In [1]:
import pandas as pd
from functools import reduce
import xlsxwriter
import pprint

#### 1. Read the financial inclusion file
##### a. Navigate to the right working dir
##### b. Read all the sheets/tabs of the excel file

In [29]:
import os
os.getcwd()
folder = '/Users/anshulsaxena/MicroSave/cohort 3/contingency plan/Data Sources/wip'
os.chdir(folder)
file_name = 'World Bank data 7 July MSC R4 countries.xlsx' # This file has been taken from the World Bank site
path = folder+'/'+file_name
df_raw_fin_data = []
df_read_all_sheets = pd.read_excel(path, sheet_name=None,index_col=0) # None value for sheet_name reads all sheets; index_col=0 will drop unnamed index col whilw reading file



df_read_sheet = input(f"Enter the sheet name to be read from the workbook {file_name}: ")

df_raw_fin_data = read_all_sheets[read_sheet]
df_raw_fin_data.head()

Enter the sheet name to be read from the workbook World Bank data 7 July MSC R4 countries.xlsx:  Data


Unnamed: 0,Country Name,Country Code,Series Name,Series Code,2015 [YR2015],2016 [YR2016],2017 [YR2017],2018 [YR2018],2019 [YR2019]
0,Bangladesh,BGD,"Population, total",SP.POP.TOTL,156256276,157970840.0,159670593,161356039,163046161
1,Bangladesh,BGD,Population growth (annual %),SP.POP.GROW,1.11728,1.0913,1.07024,1.05004,1.042
2,Bangladesh,BGD,Income share held by lowest 20%,SI.DST.FRST.20,..,8.6,..,..,..
3,Bangladesh,BGD,GDP (current US$),NY.GDP.MKTP.CD,1.95079e+11,221415000000.0,2.49711e+11,2.74039e+11,3.02571e+11
4,Bangladesh,BGD,GDP growth (annual %),NY.GDP.MKTP.KD.ZG,6.55264,7.1135,7.28418,7.86371,8.15268


#### 2. Tidying the data
##### World Bank data is to be converted from wide to long format esp. for tableau viz
##### a.

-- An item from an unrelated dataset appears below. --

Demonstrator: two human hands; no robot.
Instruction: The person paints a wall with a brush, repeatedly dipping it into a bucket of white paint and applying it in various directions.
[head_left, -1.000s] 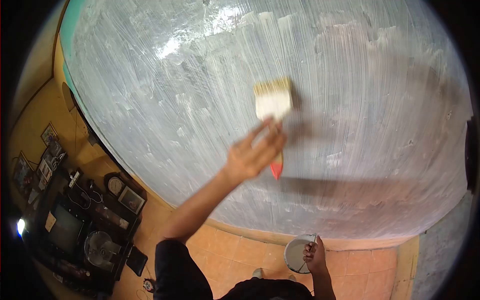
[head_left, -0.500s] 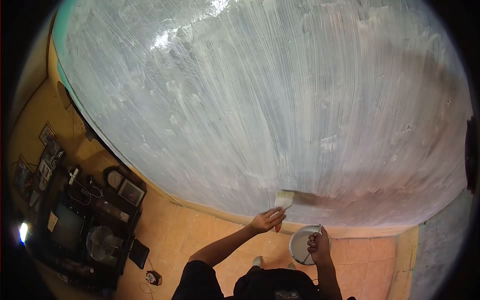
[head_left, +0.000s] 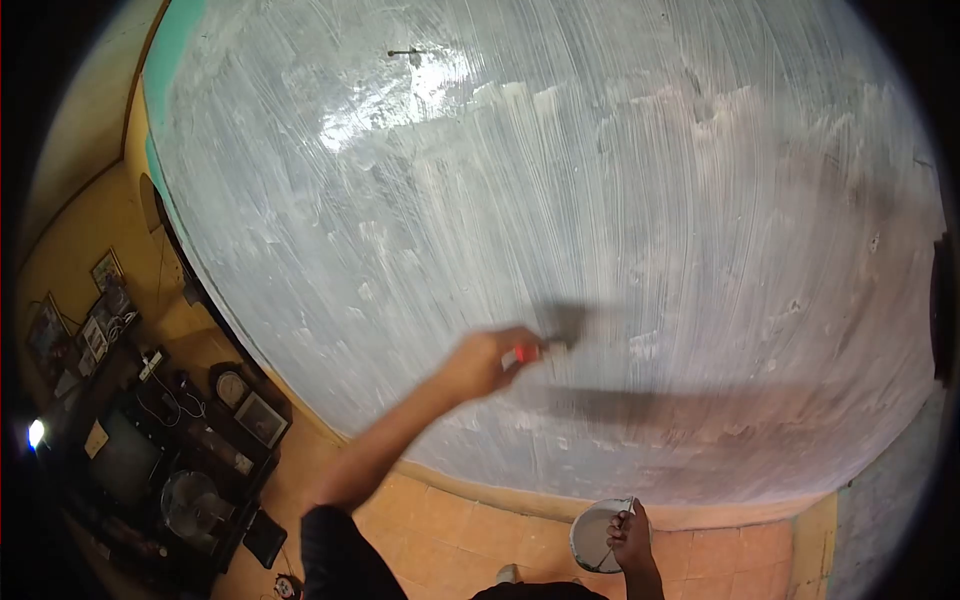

Drop unnecessary columns
##### b. Compress the different 'year' columns into a single 'year' column

In [35]:
selected_cols = ['Country Name', 'Series Code', 'Series Name']
unselected_cols = ['Country Code']

In [38]:
df_fin_data_long_format = pd.melt(raw_fin_data.drop(columns=unselected_cols) # melt() converts wide to long format
                               , id_vars=selected_cols, var_name= 'year'\
                               , value_name = 'value')
                                
#rename columns
df_fin_data_long_format.rename(columns={
    "Country Name" : "country",
    "Series Name" : "indicator", "Series Code" : "code"
}, inplace=True)   

df_fin_data_long_format.head(10)

Unnamed: 0,country,code,indicator,year,value
0,Bangladesh,SP.POP.TOTL,"Population, total",2015 [YR2015],156256276
1,Bangladesh,SP.POP.GROW,Population growth (annual %),2015 [YR2015],1.11728
2,Bangladesh,SI.DST.FRST.20,Income share held by lowest 20%,2015 [YR2015],..
3,Bangladesh,NY.GDP.MKTP.CD,GDP (current US$),2015 [YR2015],1.95079e+11
4,Bangladesh,NY.GDP.MKTP.KD.ZG,GDP growth (annual %),2015 [YR2015],6.55264
5,Bangladesh,NY.GDP.DEFL.KD.ZG,"Inflation, GDP deflator (annual %)",2015 [YR2015],5.87278
6,Bangladesh,NV.IND.TOTL.ZS,"Industry (including construction), value added...",2015 [YR2015],26.8314
7,Bangladesh,NE.EXP.GNFS.ZS,Exports of goods and services (% of GDP),2015 [YR2015],17.3367
8,Bangladesh,NE.IMP.GNFS.ZS,Imports of goods and services (% of GDP),2015 [YR2015],24.7493
9,Bangladesh,NE.GDI.TOTL.ZS,Gross capital formation (% of GDP),2015 [YR2015],28.8867


#### 3. Writing the long formatted data back to the file
##### We'll write the new long formatted table back to the excel file
##### Since ExcelWriter overwrites the previous version of the file, we have to re-insert the remaining sheets as well
##### This step is an intermediate step. After executing this step, our file's "long format" sheet will be ready for tableau viz

In [43]:
# Create a Pandas Excel writer using XlsxWriter as the engine.
writer = pd.ExcelWriter(file_name, engine='xlsxwriter')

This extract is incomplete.